Pero es que resulta que en la normativa que regula el ZEC de los Montes de Vitoria el Gobierno Vasco ahora si que incluye una restricción a las actividades extractivas, entre ellas el fracking, basándose precisamente en la modificación de la Ley de Conservación de la Naturaleza. Es decir, los que antes decían que no valía para impedir el fracking en un parque natural, parece que si que les vale para impedirlo en el ZEC.

¿Alguien lo entiende? 
Sí, se puede entender si observamos que con la nueva delimitación (ZEC) propuesta por el Gobierno Vasco el yacimiento de gas que quieren explotar las empresas perforadoras se queda fuera de sus límites y totalmente desprotegido. Lo podrían explotar cuando lo requieran, no hay ninguna ley o limitación que se lo impida. Solo una pequeña parte del yacimiento estaría dentro del ZEC. 

Situación del yacimiento de gas y el ZEC

Alguno podría pensar: “Ah, bueno, pues por lo menos esa parte que está dentro del ZEC no la podrán explotar ¿no?”.. Pues tampoco, porque como ya sabréis el fracking perfora en horizontal y, al ser una zona pequeña, sin ningún problema podrían explotarlo haciendo un pozo fuera del parque y penetrando lo necesario hasta encontrarlo. 

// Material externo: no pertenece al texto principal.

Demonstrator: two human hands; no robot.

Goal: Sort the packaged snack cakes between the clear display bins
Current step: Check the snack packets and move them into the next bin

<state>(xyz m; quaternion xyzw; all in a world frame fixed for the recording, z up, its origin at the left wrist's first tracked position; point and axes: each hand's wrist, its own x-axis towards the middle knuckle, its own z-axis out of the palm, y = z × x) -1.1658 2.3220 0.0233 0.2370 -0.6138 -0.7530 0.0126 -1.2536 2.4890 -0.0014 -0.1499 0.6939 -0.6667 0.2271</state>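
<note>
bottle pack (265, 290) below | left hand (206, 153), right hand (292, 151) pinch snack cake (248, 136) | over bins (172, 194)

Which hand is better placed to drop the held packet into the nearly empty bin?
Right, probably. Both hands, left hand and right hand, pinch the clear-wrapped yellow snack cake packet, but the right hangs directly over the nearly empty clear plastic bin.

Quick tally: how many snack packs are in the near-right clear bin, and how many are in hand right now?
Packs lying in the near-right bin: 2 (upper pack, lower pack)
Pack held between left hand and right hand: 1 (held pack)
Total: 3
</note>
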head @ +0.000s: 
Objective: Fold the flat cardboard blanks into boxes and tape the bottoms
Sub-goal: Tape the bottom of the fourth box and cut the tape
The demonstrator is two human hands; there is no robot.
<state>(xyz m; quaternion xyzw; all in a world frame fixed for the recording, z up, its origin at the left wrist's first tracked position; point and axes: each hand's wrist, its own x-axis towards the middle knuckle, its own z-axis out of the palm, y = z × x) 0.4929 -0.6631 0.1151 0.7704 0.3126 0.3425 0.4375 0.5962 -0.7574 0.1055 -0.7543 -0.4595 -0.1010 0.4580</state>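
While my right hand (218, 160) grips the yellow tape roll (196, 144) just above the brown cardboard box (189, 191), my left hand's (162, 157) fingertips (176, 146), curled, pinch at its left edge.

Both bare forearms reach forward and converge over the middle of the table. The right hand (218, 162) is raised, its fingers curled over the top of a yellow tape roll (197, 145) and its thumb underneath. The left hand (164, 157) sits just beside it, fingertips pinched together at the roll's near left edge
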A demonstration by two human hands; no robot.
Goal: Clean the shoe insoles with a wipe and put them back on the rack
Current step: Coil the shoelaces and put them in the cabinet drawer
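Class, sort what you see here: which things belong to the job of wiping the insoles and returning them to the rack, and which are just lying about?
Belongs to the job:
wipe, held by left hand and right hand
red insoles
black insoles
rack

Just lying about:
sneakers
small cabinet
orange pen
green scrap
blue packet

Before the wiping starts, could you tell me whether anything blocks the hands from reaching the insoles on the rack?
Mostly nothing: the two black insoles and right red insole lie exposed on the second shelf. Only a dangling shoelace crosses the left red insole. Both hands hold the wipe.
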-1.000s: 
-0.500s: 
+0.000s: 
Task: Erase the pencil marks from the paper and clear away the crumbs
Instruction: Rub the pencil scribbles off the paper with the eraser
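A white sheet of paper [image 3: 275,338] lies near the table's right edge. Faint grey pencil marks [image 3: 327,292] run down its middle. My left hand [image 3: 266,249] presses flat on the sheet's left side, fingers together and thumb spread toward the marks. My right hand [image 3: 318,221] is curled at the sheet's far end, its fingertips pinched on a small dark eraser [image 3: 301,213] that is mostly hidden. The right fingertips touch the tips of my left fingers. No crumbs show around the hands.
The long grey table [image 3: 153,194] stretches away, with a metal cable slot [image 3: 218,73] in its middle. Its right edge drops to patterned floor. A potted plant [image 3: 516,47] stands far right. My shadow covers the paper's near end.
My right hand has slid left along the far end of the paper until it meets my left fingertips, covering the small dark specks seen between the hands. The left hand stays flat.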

Posible radio de perforación horizontal desde el exterior del ZEC
Al final se ha demostrado que la modificación de la Ley de Conservación de la Naturaleza si que es valida para frenar el fracking en los espacios protegidos. El propio Gobierno Vasco (el que decía que no valía para los parques) la reconoce y la utiliza, dejando claro que su postura inicial de rechazo era para salvar la explotación del yacimiento de gas.

¿Y que ha hecho ACOVI?
Pues darlo por bueno. Parece que ahora no le importa que los habitantes que están dentro del ZEC o los agricultores que lo cultivan vean condicionadas sus actividades agrícola-ganaderas o que no puedan construir pabellones con la misma libertad que los demás o que no puedan mantener los montes como lo han hecho siempre...

¿Cual es la diferencia? ¿Los afectados por el ZEC son menos importantes que los afectados por el parque?¿O simplemente la diferencia es que en este caso el que lo plantea es el PNV?




Conclusión.
El Gobierno Vasco está siguiendo un guión que tenía escrito desde el año 2006. Los pasos que da confirman cada día que tiene bien claros sus objetivos y que no duda en valerse de artimañas o mentiras y en utilizar a quien crea necesario para conseguirlo. La estrategia seguida con los concejos vitorianos es una mas de las que nos esperan de aquí en adelante.
Pero ese árbol no debería impedirnos ver el bosque. Los pueblos vitorianos están rotundamente en contra del fracking y seguirán luchando por impedirlo. Ellos han sido y seguirán siendo los primeros en ponerse delante para pararlo. 
Es muy posible que la estrategia que ha utilizado el Gobierno Vasco para deshacerse de un parque natural que limitaba sus proyectos, a la larga, se vuelva en su contra y los que ahora cree tener controlados, al final, serán los que le exijan pararlo.
Que no les quepa ninguna duda a los que mandan.